Second: Cypher version: CYPHER 3.5, planner: COST, runtime: SLOTTED. 115168 total db hits in 338 ms.
PROFILE
MATCH p = shortestPath((startleaf:Hour{hash: '2018/04/01/05'})-[:NEXT*0..]->(endleaf:Hour{hash: '2018/04/30/05'}))
WITH NODES(p) AS dates
MATCH (message:TS_P2000Message)-[:SENDED]->(leaf),
(message)-[:HAS_WORD]->(word:TS_Word)
WHERE leaf IN dates AND
word.name IN ['kruisbaan', 'someren']
WITH distinct message AS message
WITH count(message) AS results, collect(message) AS messages
UNWIND(messages) AS message
WITH results, message AS message
SKIP 0 LIMIT 15
RETURN results, message
First: Cypher version: CYPHER 3.5, planner: COST, runtime: SLOTTED. 4694 total db hits in 1086 ms.
Second: Cypher version: CYPHER 3.5, planner: COST, runtime: SLOTTED. 4694 total db hits in 36 ms.
But this query is very long when i use this without word filter or with other words (popular words) this query is faster, check the next result
PROFILE
MATCH p = shortestPath((startleaf:Hour{hash: '2018/04/01/05'})-[:NEXT*0..]->(endleaf:Hour{hash: '2018/04/30/05'}))
WITH NODES(p) AS dates
MATCH (message:TS_P2000Message)-[:SENDED]->(leaf),
(message)-[:HAS_WORD]->(word:TS_Word)
WHERE leaf IN dates AND
word.name IN ['brand']
WITH distinct message AS message
WITH count(message) AS results, collect(message) AS messages
UNWIND(messages) AS message
WITH results, message AS message
SKIP 0 LIMIT 15
RETURN results, message
First: Cypher version: CYPHER 3.5, planner: COST, runtime: SLOTTED. 149648 total db hits in 21066 ms.
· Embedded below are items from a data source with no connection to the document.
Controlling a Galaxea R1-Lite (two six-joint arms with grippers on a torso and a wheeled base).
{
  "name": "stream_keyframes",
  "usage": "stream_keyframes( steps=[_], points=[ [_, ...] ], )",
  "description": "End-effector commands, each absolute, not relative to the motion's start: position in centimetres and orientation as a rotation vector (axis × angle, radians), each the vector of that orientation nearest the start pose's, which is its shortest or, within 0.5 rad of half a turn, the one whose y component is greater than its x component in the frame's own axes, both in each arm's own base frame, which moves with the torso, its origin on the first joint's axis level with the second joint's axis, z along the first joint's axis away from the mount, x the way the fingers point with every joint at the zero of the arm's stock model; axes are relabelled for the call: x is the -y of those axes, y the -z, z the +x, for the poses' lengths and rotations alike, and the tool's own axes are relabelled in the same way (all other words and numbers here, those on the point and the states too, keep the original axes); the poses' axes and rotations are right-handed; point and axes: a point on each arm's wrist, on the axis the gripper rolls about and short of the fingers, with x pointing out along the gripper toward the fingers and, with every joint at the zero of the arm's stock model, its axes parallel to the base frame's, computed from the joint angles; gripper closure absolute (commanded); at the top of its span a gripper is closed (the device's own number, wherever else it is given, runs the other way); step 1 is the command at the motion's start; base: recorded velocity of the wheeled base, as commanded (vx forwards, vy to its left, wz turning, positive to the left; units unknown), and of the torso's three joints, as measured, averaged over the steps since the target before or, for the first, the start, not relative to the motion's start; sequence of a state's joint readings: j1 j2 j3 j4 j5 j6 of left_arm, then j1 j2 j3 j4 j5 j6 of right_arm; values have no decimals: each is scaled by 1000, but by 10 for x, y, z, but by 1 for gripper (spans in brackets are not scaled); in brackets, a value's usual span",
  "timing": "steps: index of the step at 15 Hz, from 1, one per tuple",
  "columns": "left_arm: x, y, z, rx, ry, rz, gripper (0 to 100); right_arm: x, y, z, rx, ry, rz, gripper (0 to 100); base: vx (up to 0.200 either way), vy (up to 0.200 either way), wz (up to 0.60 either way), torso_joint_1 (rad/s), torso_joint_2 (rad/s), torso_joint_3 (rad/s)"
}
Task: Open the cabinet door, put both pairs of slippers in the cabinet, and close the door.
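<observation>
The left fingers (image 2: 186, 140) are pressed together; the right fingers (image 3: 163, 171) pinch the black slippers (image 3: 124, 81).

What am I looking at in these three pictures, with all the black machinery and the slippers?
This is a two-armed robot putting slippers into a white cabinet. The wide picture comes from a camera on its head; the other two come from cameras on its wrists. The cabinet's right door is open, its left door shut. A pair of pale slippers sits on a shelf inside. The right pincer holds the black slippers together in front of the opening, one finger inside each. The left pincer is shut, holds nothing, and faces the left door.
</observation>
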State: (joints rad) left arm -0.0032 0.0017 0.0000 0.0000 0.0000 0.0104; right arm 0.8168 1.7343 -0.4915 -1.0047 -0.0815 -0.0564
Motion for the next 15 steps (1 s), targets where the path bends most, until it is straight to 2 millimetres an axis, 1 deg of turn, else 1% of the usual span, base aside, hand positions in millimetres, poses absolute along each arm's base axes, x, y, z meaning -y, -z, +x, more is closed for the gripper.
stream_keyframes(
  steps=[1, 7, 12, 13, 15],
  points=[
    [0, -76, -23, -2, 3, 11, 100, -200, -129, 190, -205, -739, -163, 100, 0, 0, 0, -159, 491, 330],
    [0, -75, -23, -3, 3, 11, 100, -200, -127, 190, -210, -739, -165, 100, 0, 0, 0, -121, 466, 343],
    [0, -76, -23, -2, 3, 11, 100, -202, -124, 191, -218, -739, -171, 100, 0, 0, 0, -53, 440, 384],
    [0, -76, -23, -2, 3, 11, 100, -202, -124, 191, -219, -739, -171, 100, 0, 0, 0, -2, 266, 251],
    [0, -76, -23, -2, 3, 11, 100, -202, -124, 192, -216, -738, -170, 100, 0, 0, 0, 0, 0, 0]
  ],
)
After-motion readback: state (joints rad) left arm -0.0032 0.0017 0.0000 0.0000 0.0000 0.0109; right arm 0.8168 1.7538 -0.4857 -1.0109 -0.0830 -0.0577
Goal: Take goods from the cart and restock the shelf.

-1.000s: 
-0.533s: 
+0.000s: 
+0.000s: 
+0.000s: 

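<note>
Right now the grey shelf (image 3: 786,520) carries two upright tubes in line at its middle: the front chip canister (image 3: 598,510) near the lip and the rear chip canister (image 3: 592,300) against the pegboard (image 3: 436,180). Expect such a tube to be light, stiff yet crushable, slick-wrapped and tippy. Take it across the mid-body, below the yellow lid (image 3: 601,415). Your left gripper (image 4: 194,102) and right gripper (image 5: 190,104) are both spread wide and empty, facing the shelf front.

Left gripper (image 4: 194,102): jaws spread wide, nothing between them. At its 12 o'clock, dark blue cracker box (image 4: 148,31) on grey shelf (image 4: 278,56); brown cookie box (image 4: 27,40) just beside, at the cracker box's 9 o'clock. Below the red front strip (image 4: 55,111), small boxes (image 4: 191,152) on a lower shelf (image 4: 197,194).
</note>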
Second: Cypher version: CYPHER 3.5, planner: COST, runtime: SLOTTED. 149652 total db hits in 1679 ms.
When we use without the other notes
PROFILE
MATCH (message:TS_P2000Message)
WHERE 1546281754000 <= message.sended <= 1548960154000
WITH count(message) AS results, collect(message) AS messages
WITH results AS results, messages AS messages
UNWIND(messages) AS message
WITH results, message AS message
ORDER BY message.sended desc
SKIP 0 LIMIT 15
RETURN results, message
First: Started streaming 15 records after 3098 ms and completed after 3100 ms.
Second: Started streaming 15 records after 303 ms and completed after 303 ms.
Other way to filter.
PROFILE
MATCH (message:TS_P2000Message)
WHERE 1546281754000 <= message.sended <= 1548960154000
WITH message
WHERE message.message =~ "(?i).*\\bsomeren\\b.*"
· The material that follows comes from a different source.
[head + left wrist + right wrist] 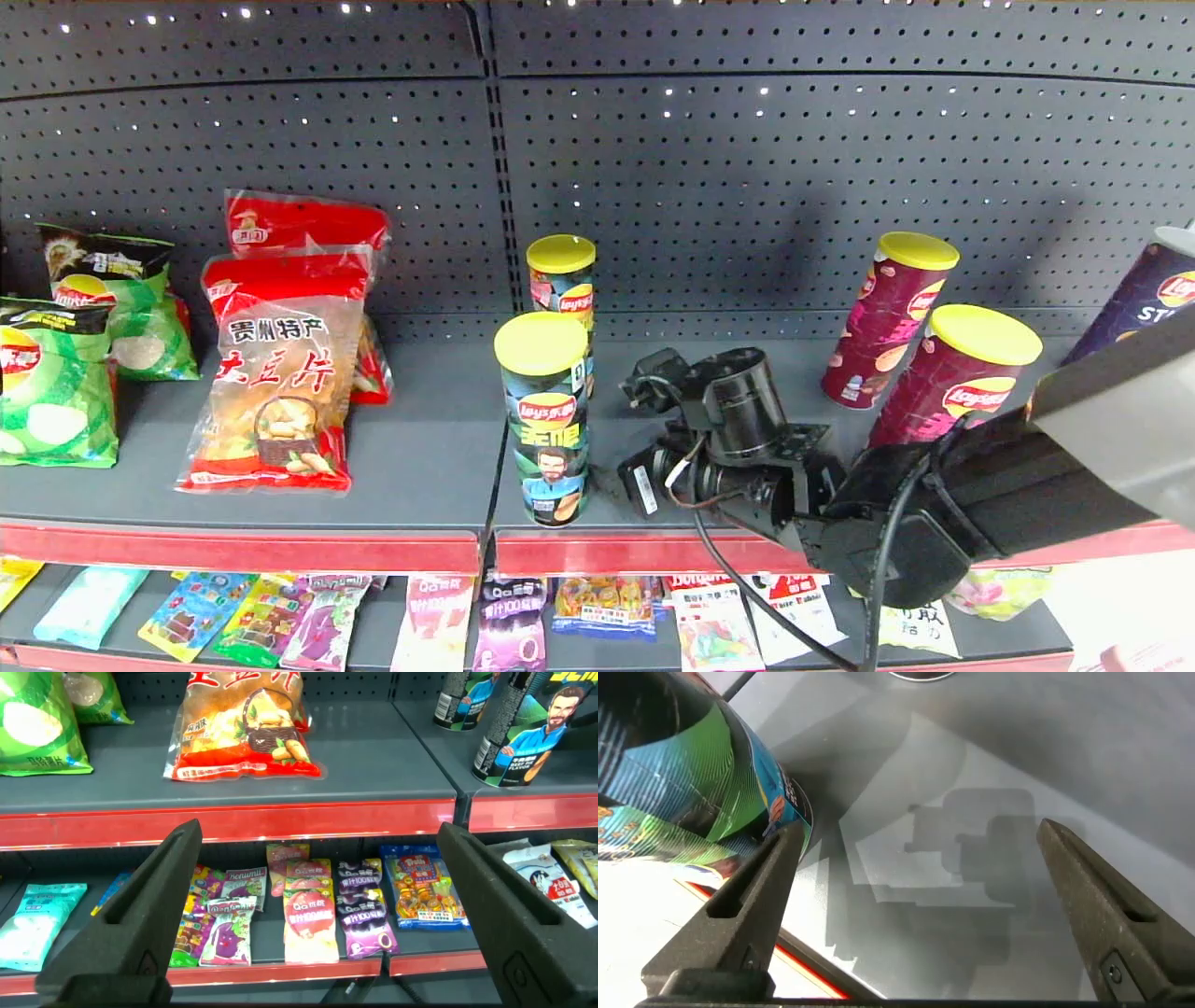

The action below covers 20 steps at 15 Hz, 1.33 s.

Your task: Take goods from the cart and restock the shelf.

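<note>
My right claw [642, 435] is over the top shelf [425, 457], just to the right of the near can [544, 425] with the yellow lid. Its two fingers [747, 910] are spread wide apart and there is nothing between them. In my right wrist view the near can is just beside one finger, and I cannot tell if they touch. The can stands up straight at the near edge of the shelf. The far can [561, 275], also with a yellow lid, stands behind it by the back wall.

To the right of my right claw stand two dark red cans [892, 317] with yellow lids, one nearer than the other. A purple can [1134, 299] is at the far right edge.

My left claw [318, 905] hangs in front of the shelf, lower down. Its fingers are wide open too, and it has hold of nothing. Past them I see little candy packs [311, 917] lying on the lower shelf [56, 980].

On the left part of the top shelf stand red bags [280, 373]. Green bags [56, 383] are at the far left.
</note>
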### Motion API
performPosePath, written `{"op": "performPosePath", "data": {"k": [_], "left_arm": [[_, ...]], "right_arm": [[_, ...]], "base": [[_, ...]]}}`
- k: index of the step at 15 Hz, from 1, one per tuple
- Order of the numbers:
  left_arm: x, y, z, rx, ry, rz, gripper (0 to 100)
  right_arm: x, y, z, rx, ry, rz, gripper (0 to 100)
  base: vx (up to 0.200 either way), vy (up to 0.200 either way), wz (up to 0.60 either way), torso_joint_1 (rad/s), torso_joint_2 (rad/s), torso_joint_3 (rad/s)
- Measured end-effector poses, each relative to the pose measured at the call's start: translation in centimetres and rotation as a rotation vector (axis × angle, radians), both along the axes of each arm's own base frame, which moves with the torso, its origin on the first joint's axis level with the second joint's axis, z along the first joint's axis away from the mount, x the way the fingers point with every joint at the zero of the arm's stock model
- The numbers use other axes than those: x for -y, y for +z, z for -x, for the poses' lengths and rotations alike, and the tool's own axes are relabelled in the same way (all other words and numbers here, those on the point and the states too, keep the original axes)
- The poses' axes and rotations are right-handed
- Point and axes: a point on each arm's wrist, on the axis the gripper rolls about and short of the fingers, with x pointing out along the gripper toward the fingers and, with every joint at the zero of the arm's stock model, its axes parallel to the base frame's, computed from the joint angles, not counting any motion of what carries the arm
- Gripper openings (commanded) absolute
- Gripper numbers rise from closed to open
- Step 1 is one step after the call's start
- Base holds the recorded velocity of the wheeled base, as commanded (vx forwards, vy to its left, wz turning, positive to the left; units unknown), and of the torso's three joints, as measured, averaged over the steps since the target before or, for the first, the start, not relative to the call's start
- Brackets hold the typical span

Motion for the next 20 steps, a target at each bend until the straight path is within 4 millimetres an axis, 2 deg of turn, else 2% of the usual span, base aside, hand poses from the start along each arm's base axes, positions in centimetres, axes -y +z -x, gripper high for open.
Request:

OR message.message =~ "(?i).*\\bbrand\\b.*"
WITH count(message) AS results, collect(message) AS messages
WITH results AS results, messages AS messages
UNWIND(messages) AS message
WITH results, message AS message
ORDER BY message.sended desc
SKIP 0 LIMIT 10
RETURN results, message
First: Cypher version: CYPHER 3.5, planner: COST, runtime: SLOTTED. 342324 total db hits in 3346 ms.
Second: Cypher version: CYPHER 3.5, planner: COST, runtime: SLOTTED. 342324 total db hits in 1114 ms.